• How to complete this task:
Please return all of the data exactly as written.

• Recorded data:
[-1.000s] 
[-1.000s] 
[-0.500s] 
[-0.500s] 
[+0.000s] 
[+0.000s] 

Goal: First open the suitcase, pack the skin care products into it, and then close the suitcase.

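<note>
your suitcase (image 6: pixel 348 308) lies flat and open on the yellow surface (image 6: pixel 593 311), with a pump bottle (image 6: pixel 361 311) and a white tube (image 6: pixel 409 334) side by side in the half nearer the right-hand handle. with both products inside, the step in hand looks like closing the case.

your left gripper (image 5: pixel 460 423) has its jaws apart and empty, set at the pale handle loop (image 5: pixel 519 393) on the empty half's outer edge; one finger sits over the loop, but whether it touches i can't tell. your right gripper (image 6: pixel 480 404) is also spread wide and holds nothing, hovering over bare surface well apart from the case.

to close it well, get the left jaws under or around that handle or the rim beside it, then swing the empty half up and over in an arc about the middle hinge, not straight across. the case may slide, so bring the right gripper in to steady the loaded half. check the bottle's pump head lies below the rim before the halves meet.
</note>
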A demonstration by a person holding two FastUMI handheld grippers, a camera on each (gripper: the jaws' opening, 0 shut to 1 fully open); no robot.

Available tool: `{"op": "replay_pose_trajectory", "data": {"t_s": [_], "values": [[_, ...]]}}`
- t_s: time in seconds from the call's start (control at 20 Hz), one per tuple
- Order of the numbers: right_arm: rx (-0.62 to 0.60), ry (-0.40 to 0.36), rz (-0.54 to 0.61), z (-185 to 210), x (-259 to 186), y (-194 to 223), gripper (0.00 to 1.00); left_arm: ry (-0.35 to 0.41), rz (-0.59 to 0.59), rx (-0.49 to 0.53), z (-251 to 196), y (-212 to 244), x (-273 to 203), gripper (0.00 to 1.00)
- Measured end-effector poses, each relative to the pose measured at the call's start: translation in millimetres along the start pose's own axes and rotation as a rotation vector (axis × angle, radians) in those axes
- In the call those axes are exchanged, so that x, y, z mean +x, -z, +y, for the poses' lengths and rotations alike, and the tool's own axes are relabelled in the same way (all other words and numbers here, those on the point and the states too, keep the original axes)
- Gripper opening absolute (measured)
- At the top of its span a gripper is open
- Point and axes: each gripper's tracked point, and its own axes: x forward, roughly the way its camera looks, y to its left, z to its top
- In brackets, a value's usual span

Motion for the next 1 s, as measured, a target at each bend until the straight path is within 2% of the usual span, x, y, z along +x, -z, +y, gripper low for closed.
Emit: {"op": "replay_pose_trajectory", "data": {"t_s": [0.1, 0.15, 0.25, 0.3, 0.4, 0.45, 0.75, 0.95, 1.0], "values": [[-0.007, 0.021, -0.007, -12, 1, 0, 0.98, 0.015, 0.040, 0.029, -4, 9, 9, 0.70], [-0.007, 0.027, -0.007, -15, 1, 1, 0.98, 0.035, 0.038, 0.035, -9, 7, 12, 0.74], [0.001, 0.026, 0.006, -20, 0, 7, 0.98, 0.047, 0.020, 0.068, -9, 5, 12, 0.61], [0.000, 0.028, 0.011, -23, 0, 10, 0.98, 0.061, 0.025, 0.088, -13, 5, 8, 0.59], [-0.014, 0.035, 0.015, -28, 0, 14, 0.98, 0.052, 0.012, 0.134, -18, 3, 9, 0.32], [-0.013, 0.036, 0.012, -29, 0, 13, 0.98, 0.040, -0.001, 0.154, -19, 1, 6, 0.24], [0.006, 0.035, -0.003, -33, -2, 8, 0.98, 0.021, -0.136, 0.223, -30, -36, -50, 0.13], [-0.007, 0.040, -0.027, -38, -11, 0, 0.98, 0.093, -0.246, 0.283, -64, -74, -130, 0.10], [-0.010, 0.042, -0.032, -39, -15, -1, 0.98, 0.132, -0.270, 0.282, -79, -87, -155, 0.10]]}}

• Answer box:
[-1.000s] 
[-1.000s] 
[-0.500s] 
[-0.500s] 
[+0.000s] 
[+0.000s] 

Goal: First open the suitcase, pack the skin care products into it, and then close the suitcase.

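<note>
your suitcase (image 6: pixel 348 308) lies flat and open on the yellow surface (image 6: pixel 593 311), with a pump bottle (image 6: pixel 361 311) and a white tube (image 6: pixel 409 334) side by side in the half nearer the right-hand handle. with both products inside, the step in hand looks like closing the case.

your left gripper (image 5: pixel 460 423) has its jaws apart and empty, set at the pale handle loop (image 5: pixel 519 393) on the empty half's outer edge; one finger sits over the loop, but whether it touches i can't tell. your right gripper (image 6: pixel 480 404) is also spread wide and holds nothing, hovering over bare surface well apart from the case.

to close it well, get the left jaws under or around that handle or the rim beside it, then swing the empty half up and over in an arc about the middle hinge, not straight across. the case may slide, so bring the right gripper in to steady the loaded half. check the bottle's pump head lies below the rim before the halves meet.
</note>
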A demonstration by a person holding two FastUMI handheld grippers, a camera on each (gripper: the jaws' opening, 0 shut to 1 fully open); no robot.

Available tool: `{"op": "replay_pose_trajectory", "data": {"t_s": [_], "values": [[_, ...]]}}`
- t_s: time in seconds from the call's start (control at 20 Hz), one per tuple
- Order of the numbers: right_arm: rx (-0.62 to 0.60), ry (-0.40 to 0.36), rz (-0.54 to 0.61), z (-185 to 210), x (-259 to 186), y (-194 to 223), gripper (0.00 to 1.00); left_arm: ry (-0.35 to 0.41), rz (-0.59 to 0.59), rx (-0.49 to 0.53), z (-251 to 196), y (-212 to 244), x (-273 to 203), gripper (0.00 to 1.00)
- Measured end-effector poses, each relative to the pose measured at the call's start: translation in millimetres along the start pose's own axes and rotation as a rotation vector (axis × angle, radians) in those axes
- In the call those axes are exchanged, so that x, y, z mean +x, -z, +y, for the poses' lengths and rotations alike, and the tool's own axes are relabelled in the same way (all other words and numbers here, those on the point and the states too, keep the original axes)
- Gripper opening absolute (measured)
- At the top of its span a gripper is open
- Point and axes: each gripper's tracked point, and its own axes: x forward, roughly the way its camera looks, y to its left, z to its top
- In brackets, a value's usual span

Motion for the next 1 s, as measured, a target at each bend until the straight path is within 2% of the usual span, x, y, z along +x, -z, +y, gripper low for closed.
Emit: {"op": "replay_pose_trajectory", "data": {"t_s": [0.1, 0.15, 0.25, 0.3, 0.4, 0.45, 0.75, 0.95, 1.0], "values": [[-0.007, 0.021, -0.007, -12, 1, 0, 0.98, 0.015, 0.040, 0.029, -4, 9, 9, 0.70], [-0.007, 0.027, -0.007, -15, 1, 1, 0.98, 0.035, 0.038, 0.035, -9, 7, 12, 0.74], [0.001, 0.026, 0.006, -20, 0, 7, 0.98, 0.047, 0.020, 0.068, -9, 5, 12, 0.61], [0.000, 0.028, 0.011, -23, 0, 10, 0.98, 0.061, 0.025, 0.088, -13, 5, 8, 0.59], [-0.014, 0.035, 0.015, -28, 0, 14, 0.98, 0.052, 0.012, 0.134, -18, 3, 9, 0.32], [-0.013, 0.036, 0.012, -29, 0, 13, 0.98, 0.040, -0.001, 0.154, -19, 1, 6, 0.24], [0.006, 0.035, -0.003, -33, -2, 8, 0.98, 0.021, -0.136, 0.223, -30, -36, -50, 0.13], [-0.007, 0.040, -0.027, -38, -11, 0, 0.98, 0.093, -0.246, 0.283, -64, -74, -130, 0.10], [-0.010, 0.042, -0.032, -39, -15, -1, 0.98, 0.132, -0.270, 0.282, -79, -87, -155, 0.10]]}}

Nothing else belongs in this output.